Paru voilà près de 10 ans aux éditions Nouveau monde, l’ouvrage de Clarisse Lucas n’en demeure pas moins d’un grand intérêt. L’auteure, journaliste à l’Agence France-Presse, présente les réseaux d’influence qui traversent la société bretonne dans de nombreux domaines : politique, économie, agriculture, écologie, langue, culture, médias… pour ne citer que les principaux.
Évidemment, en dix ans, les parcours individuels et les données ont évolué, mais le livre permet de saisir les origines de ces lobbies et d’en identifier les principaux acteurs qui, pour la plupart, sont toujours actifs. En cela, l’ouvrage de Clarisse Lucas est un outil précieux.

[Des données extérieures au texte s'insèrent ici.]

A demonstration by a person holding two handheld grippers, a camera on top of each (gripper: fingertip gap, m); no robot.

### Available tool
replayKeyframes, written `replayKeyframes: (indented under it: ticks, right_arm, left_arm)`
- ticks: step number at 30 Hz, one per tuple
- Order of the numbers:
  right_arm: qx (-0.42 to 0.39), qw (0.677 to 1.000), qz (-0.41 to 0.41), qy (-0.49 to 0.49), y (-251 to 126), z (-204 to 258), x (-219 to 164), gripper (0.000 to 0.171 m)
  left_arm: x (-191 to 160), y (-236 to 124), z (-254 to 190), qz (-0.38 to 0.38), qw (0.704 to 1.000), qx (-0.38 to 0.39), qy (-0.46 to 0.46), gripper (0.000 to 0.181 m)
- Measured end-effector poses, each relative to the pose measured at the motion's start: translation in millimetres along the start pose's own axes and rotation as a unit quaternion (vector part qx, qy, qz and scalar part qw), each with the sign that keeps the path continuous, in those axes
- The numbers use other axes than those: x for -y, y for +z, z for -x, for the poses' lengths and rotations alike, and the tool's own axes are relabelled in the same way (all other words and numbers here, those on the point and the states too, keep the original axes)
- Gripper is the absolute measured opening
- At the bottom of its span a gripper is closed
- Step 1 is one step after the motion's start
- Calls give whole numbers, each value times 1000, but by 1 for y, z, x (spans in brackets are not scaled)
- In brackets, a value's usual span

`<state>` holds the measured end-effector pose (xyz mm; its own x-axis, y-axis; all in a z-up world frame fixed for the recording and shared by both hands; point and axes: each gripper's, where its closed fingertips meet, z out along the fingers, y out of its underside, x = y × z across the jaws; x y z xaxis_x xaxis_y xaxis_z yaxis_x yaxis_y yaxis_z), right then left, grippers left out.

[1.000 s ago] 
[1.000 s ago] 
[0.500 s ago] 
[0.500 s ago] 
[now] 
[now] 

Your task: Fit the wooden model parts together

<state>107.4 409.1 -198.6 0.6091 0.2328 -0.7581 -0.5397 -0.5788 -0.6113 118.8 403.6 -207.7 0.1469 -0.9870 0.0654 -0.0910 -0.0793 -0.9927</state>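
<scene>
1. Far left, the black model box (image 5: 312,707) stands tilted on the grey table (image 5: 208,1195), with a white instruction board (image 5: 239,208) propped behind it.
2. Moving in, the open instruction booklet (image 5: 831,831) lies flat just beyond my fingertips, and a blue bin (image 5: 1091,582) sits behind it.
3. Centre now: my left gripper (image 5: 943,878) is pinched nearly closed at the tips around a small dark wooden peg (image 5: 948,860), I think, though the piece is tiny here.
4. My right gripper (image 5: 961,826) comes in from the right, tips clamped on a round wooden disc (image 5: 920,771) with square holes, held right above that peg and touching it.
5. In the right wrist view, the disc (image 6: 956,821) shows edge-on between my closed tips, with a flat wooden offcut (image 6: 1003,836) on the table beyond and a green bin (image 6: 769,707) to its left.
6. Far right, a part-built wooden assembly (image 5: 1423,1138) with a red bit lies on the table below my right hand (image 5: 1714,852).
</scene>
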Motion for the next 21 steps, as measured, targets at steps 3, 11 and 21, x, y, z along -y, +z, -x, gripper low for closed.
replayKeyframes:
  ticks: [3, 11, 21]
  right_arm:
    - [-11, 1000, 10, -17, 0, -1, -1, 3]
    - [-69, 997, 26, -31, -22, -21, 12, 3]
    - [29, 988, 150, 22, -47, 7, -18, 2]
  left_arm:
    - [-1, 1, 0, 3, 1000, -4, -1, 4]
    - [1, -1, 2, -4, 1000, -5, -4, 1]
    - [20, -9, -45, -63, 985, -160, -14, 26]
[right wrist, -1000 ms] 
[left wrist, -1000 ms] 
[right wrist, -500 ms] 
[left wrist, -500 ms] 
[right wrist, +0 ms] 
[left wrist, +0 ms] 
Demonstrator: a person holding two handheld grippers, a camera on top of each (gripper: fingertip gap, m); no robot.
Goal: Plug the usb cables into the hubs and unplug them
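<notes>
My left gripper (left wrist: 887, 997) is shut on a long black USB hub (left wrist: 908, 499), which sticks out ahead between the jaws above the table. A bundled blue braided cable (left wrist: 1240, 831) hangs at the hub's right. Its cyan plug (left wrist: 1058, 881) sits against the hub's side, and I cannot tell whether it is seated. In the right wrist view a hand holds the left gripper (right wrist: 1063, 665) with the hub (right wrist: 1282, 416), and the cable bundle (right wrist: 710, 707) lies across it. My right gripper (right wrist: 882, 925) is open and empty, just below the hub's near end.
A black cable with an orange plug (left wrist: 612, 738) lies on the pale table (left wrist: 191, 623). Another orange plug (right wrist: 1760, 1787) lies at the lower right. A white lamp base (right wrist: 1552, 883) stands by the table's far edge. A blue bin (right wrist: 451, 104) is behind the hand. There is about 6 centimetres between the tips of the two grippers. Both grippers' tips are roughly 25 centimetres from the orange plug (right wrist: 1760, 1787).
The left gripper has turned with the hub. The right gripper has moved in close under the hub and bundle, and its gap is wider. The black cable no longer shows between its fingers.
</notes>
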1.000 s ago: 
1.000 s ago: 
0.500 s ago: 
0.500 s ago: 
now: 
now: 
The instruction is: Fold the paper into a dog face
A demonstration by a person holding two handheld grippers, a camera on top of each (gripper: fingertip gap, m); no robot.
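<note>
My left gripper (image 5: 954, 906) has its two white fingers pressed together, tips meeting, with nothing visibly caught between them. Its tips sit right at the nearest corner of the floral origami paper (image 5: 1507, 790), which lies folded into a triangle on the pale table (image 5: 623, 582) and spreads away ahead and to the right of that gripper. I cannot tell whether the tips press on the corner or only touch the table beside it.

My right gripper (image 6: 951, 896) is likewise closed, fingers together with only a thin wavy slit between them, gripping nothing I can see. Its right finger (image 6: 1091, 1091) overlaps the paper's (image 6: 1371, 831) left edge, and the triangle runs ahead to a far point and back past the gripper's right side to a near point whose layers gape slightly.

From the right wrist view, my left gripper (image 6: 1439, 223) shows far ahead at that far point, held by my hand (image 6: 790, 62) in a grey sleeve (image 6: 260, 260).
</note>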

La principale limite que j’aurais à porter vient de l’idée même d’un lobby breton, au singulier. L’auteur précise bien que ce lobby est protéiforme, mais l’idée me semble cependant mystificatrice. Si l’attachement des Bretons et des Bretonnes à leur territoire permet parfois de dépasser les approches partisanes, on voit mal par exemple ce qu’il y a de commun entre le clan Bolloré et une association comme Eau et rivières de Bretagne ? Mettre sur le même plan des entités aussi différentes masque les fractures profondes qui traversent la Bretagne (et au-delà).
Clarisse Lucas souligne évidemment les oppositions existantes entre l’agro-industrie et les écologistes, mais comme une unité à retrouver plutôt que comme des approches irréconciliables. Le dossier de l’aéroport de Notre-Dame-des-Landes, qui explosa après la rédaction du livre, me semble un bon exemple de visions du monde irréconciliable : la “bretonnité” ne permet en aucun cas de transcender un dossier comme celui-ci. Si la volonté de cohérence a obligé l’auteure à une lecture parfois simplificatrice et un peu édulcorée de la société bretonne, la lecture de Lobi Breizh n’en demeure pas moins passionnante.